* _Task objective_: Find every line in the records below that holds the word "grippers", and copy each one.

+ + + +

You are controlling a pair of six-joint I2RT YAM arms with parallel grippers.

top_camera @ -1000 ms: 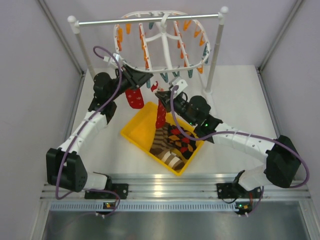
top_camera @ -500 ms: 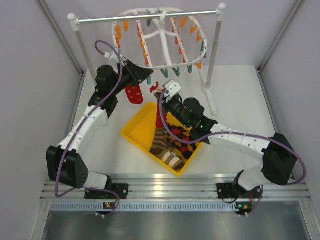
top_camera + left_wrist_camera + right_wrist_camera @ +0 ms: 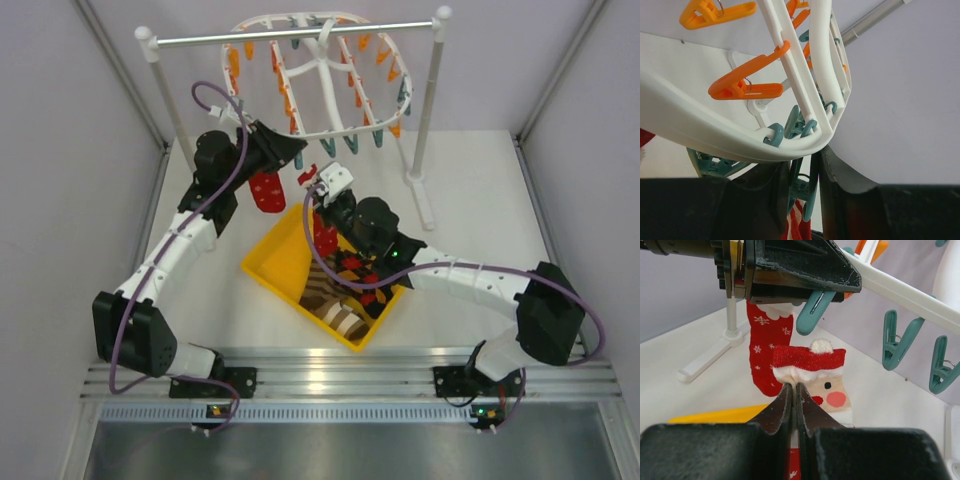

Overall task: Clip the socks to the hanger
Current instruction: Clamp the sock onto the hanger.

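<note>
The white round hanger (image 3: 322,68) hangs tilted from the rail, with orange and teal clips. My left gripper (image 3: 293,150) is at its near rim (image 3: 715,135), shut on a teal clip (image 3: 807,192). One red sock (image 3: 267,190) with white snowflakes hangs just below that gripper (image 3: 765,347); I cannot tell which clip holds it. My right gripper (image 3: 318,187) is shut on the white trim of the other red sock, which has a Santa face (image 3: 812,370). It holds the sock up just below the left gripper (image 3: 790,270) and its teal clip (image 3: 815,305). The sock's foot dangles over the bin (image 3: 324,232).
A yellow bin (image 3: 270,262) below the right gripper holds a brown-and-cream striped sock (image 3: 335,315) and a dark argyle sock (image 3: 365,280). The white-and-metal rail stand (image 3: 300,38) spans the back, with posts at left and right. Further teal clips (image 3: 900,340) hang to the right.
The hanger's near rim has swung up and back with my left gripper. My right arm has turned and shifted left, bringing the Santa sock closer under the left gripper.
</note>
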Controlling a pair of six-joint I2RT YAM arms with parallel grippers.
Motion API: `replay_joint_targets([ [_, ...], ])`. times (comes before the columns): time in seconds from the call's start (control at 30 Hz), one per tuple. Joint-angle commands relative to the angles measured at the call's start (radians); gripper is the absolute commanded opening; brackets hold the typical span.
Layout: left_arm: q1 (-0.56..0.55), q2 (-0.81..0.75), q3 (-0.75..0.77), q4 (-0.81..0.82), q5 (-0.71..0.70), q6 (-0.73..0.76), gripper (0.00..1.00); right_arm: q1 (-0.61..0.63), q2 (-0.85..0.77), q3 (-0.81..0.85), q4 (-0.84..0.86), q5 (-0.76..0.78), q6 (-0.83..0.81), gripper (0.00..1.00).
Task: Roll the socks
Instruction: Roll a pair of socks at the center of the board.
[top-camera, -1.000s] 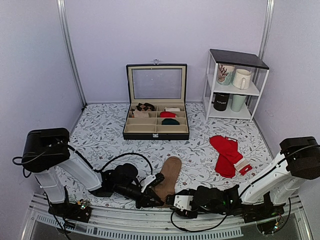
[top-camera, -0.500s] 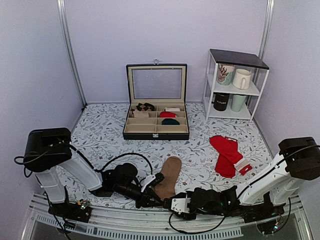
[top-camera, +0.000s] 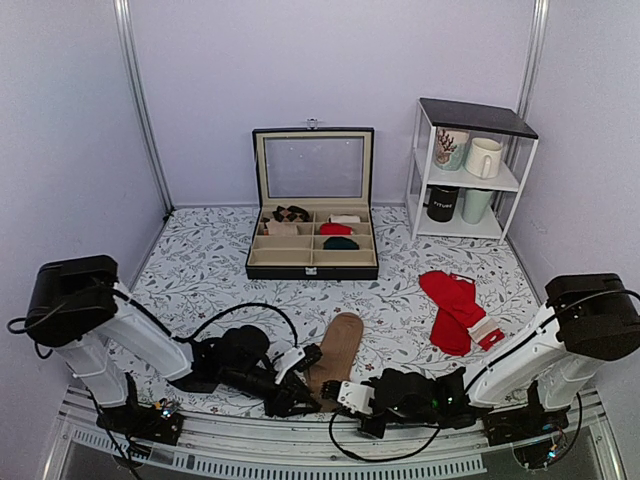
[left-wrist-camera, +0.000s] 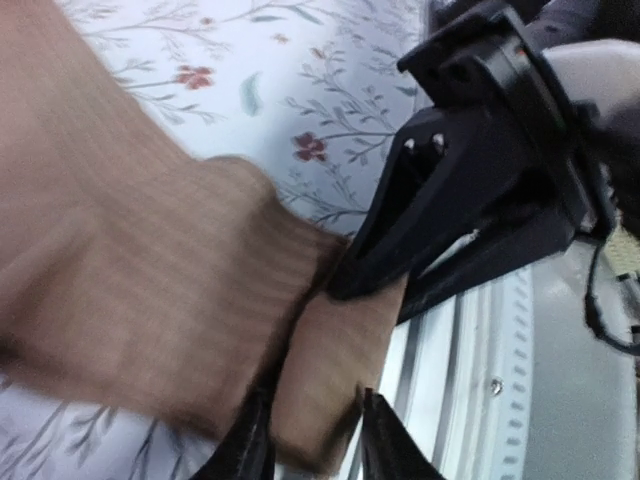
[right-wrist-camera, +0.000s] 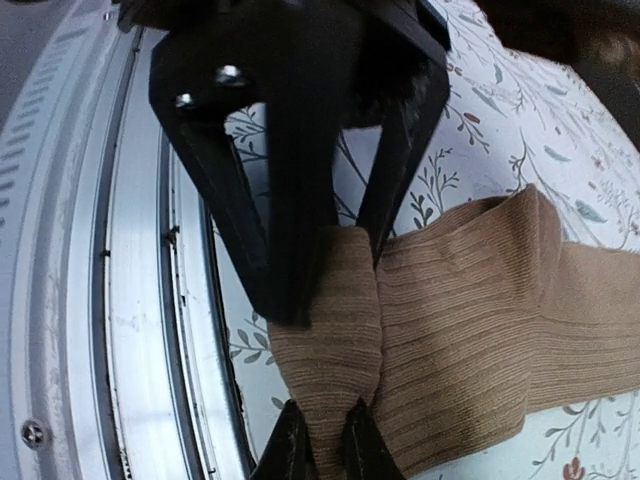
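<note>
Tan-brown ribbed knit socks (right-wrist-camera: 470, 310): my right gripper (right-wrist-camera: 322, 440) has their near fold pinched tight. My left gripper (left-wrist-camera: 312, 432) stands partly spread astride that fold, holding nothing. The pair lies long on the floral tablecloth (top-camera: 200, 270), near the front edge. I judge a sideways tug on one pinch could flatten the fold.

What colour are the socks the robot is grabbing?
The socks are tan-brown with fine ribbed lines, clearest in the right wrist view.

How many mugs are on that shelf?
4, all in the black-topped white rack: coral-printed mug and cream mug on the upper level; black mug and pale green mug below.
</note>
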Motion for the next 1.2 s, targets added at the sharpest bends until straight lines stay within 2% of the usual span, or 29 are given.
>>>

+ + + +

* _Solved problem_:
You are controlling a pair of six-joint I2RT YAM arms with parallel grippers.
Controlling a pair of six-joint I2RT YAM arms with parallel grippers.

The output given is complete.